Task details:
Transcribe every line of the records verbatim.

Exercise data:
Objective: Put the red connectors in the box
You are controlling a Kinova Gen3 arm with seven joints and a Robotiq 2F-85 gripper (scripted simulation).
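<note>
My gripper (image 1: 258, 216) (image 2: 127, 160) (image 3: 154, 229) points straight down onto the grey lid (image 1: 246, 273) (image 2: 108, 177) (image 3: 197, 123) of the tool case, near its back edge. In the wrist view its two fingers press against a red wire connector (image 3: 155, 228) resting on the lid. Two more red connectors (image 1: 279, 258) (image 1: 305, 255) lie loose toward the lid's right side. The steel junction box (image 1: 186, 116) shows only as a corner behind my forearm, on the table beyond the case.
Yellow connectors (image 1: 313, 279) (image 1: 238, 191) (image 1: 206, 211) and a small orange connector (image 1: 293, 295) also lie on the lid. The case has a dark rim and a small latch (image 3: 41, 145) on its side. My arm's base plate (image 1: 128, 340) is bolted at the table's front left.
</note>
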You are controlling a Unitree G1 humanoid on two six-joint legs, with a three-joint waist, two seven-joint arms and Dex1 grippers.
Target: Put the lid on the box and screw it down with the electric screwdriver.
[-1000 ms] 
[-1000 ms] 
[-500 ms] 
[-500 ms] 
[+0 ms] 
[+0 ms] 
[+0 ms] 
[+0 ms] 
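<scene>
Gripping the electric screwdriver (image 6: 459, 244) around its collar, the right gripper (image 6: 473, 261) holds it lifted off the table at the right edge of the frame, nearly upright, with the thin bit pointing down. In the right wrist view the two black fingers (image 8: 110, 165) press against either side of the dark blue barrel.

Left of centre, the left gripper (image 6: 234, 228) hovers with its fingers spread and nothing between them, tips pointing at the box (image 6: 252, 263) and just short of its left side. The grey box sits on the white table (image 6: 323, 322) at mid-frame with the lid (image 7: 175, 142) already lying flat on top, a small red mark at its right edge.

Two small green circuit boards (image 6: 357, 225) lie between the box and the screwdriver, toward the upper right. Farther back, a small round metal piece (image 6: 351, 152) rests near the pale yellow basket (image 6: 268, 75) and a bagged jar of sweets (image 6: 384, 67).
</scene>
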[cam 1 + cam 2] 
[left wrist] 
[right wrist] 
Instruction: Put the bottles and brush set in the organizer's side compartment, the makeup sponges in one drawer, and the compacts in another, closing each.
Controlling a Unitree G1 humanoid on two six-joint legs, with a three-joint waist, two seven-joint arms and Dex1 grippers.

The completed task:
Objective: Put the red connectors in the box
You are controlling a Kinova Gen3 arm with seven joints and a Robotiq 2F-85 gripper (scripted simulation).
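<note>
My gripper (image 1: 258, 216) (image 2: 127, 160) (image 3: 154, 229) points straight down onto the grey lid (image 1: 246, 273) (image 2: 108, 177) (image 3: 197, 123) of the tool case, near its back edge. In the wrist view its two fingers press against a red wire connector (image 3: 155, 228) resting on the lid. Two more red connectors (image 1: 279, 258) (image 1: 305, 255) lie loose toward the lid's right side. The steel junction box (image 1: 186, 116) shows only as a corner behind my forearm, on the table beyond the case.
Yellow connectors (image 1: 313, 279) (image 1: 238, 191) (image 1: 206, 211) and a small orange connector (image 1: 293, 295) also lie on the lid. The case has a dark rim and a small latch (image 3: 41, 145) on its side. My arm's base plate (image 1: 128, 340) is bolted at the table's front left.
</note>
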You are controlling a Unitree G1 humanoid on two six-joint legs, with a three-joint waist, two seven-joint arms and Dex1 grippers.
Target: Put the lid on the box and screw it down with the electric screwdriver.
[-1000 ms] 
[-1000 ms] 
[-500 ms] 
[-500 ms] 
[+0 ms] 
[+0 ms] 
[+0 ms] 
[+0 ms] 
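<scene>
Gripping the electric screwdriver (image 6: 459, 244) around its collar, the right gripper (image 6: 473, 261) holds it lifted off the table at the right edge of the frame, nearly upright, with the thin bit pointing down. In the right wrist view the two black fingers (image 8: 110, 165) press against either side of the dark blue barrel.

Left of centre, the left gripper (image 6: 234, 228) hovers with its fingers spread and nothing between them, tips pointing at the box (image 6: 252, 263) and just short of its left side. The grey box sits on the white table (image 6: 323, 322) at mid-frame with the lid (image 7: 175, 142) already lying flat on top, a small red mark at its right edge.

Two small green circuit boards (image 6: 357, 225) lie between the box and the screwdriver, toward the upper right. Farther back, a small round metal piece (image 6: 351, 152) rests near the pale yellow basket (image 6: 268, 75) and a bagged jar of sweets (image 6: 384, 67).
</scene>
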[cam 1 + cam 2] 
[left wrist] 
[right wrist] 
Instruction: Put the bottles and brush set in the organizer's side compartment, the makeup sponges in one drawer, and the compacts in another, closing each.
Controlling a Unitree G1 humanoid on two six-joint legs, with a three-joint waist, two seven-joint arms and Dex1 grippers.

Nothing more belongs to this exercise.